CONCRETE SHRINKAGE part 1

Cracking or shrinkage affect all types of concrete. Small or big cracks are normally visible almost in every concrete structure. But while cracking is so common, the reasons behind it are quite different. Just to summarize and simplify we can divide the causes of cracking in just four big categories: thermic shrinkage, autogenous shrinkage, plastic shrinkage, hydraulic shrinkage. In this post we will briefly discuss about the first two causes. Please read the post “Concrete shrinkage part 2” for the rest.


Thermic shrinkage


As the majority knows, the cement hydration is an exothermic process. If you ever noticed while dismantling the formworks after only 24 hours, maybe when the weather is not that warm, you´ve surely seen the concrete "smoking", and touching it you have found it warm. So, the thermal shock due to the lower temperature of the air in comparison with the concrete temperature can create cracks; that is because the concrete surface will rapidly cool while the concrete core is still warm. This thermal delta (difference in temperature) will cause cracks because the core is still expanding while the surface is shrinking.

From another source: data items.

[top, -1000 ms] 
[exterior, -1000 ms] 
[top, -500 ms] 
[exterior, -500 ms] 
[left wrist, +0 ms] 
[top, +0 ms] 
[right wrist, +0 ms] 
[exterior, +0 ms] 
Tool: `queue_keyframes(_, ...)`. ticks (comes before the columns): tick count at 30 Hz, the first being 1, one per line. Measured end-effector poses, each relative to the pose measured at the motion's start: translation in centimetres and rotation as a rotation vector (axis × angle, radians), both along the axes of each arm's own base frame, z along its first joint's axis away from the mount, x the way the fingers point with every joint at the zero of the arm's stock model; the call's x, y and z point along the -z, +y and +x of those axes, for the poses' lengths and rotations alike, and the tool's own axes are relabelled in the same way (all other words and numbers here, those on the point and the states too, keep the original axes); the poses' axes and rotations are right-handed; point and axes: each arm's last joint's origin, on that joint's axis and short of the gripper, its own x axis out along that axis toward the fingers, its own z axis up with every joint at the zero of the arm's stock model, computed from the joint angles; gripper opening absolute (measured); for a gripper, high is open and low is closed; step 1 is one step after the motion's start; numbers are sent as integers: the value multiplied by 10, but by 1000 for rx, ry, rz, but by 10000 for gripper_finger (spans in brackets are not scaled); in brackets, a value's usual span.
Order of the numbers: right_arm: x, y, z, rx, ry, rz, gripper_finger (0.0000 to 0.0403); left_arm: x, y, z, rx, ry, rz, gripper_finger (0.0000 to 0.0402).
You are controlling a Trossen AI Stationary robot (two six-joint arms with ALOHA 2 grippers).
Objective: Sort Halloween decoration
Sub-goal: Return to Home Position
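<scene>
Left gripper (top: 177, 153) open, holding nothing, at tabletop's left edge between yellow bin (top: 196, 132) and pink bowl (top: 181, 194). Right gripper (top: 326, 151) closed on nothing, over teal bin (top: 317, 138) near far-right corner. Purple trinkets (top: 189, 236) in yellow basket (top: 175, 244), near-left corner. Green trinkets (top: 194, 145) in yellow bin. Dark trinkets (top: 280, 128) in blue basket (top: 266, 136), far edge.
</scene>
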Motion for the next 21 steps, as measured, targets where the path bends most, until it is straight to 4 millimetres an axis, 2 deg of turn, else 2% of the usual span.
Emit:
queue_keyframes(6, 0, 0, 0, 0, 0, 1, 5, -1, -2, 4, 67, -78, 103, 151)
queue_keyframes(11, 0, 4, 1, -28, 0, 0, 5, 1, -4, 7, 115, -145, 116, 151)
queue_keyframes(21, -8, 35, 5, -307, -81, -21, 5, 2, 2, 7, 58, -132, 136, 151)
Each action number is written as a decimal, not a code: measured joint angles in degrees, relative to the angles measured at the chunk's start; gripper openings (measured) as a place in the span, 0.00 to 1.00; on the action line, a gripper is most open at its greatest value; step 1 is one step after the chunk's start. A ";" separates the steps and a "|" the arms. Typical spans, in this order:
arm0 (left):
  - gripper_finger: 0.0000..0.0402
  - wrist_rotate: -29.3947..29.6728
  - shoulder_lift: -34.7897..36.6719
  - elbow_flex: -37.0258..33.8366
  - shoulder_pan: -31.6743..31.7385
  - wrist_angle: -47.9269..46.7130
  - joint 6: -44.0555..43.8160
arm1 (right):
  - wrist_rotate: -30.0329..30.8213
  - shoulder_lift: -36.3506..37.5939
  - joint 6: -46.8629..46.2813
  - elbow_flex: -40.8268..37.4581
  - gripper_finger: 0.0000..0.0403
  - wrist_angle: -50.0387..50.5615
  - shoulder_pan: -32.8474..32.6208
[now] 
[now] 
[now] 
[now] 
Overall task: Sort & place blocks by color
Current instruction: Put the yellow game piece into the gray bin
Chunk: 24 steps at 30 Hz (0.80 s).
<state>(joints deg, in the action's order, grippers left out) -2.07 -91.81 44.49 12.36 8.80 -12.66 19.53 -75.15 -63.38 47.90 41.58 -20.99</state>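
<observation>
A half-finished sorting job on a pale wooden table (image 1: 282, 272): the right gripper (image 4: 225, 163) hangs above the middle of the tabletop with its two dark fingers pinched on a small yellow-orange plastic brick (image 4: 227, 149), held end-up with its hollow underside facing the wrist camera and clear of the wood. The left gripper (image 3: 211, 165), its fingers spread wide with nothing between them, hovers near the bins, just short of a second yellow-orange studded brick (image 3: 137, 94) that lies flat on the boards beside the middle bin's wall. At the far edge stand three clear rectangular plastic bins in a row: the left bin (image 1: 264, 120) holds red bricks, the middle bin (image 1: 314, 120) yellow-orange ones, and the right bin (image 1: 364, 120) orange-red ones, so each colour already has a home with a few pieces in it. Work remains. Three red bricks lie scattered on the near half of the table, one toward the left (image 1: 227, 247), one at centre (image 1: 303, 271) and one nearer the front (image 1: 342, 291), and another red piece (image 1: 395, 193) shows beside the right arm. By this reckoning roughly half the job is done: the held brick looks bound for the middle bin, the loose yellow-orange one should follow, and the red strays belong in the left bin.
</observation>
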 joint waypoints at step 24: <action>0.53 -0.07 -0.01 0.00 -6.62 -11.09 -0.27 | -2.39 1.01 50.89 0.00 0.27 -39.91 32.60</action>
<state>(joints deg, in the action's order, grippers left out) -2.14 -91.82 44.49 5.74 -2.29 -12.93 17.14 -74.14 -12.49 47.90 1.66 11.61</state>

It is useful to know that the highest concrete temperature is reached during the first days (one or two weeks) and it depend also on the thickness of the casted structure, the thicker the structure, the warmer the concrete and for longer time.


While some countermeasures can be taken with a specific mix-design, others can be set in place at the building site. If it is wintertime it is always a good idea to cast the concrete during the warmest part of the day and cover the structures with some insulating panels and/or fabric. These protections, together with the formwork, should remain in place as long as possible, even some weeks. In case of summertime casting it is better to choose the coolest part of the day and, while keeping the formwork in place some days is always advisable, the structure should be kept damp with sprayed water and/or damp fabric as a cover (more on that topic in my post “Concrete curing”).


Usually, I give a simple example to explain how important it is to keep the concrete covered and humid: after jogging your body temperature is quite high and you sweat, if you take off your jacket to find some relief while stopping for a little break, you risk getting a cold and/or to have cramps to your muscles because you tend to cool too quickly while the core of your muscles are still warm. Something similar happens to the concrete. Never “undress” it too early!


How to distinguish cracks for thermal shrinkage? They normally appear as “horizontal brackets” one after the other.



Autogenous shrinkage


This specific type of shrinkage appears quite early while the concrete is still “plastic” and can develop in deep cracks which seldom runs throughout the entire section of the structure. Fortunately, this serious damage is not going to happen in the vast majority of commonly used concrete mixes. It is a possible side effect for concrete with a very low w/c ratio. It is named “autogenous” because it doesn´t depend on external factors, it develops because of a water migration into the inner porosity.



The manufacturer should pay a special care in designing, mixing and delivering these sensitive mixes but concrete cure is essential and have to be applied as soon as possible since the first hours are crucial.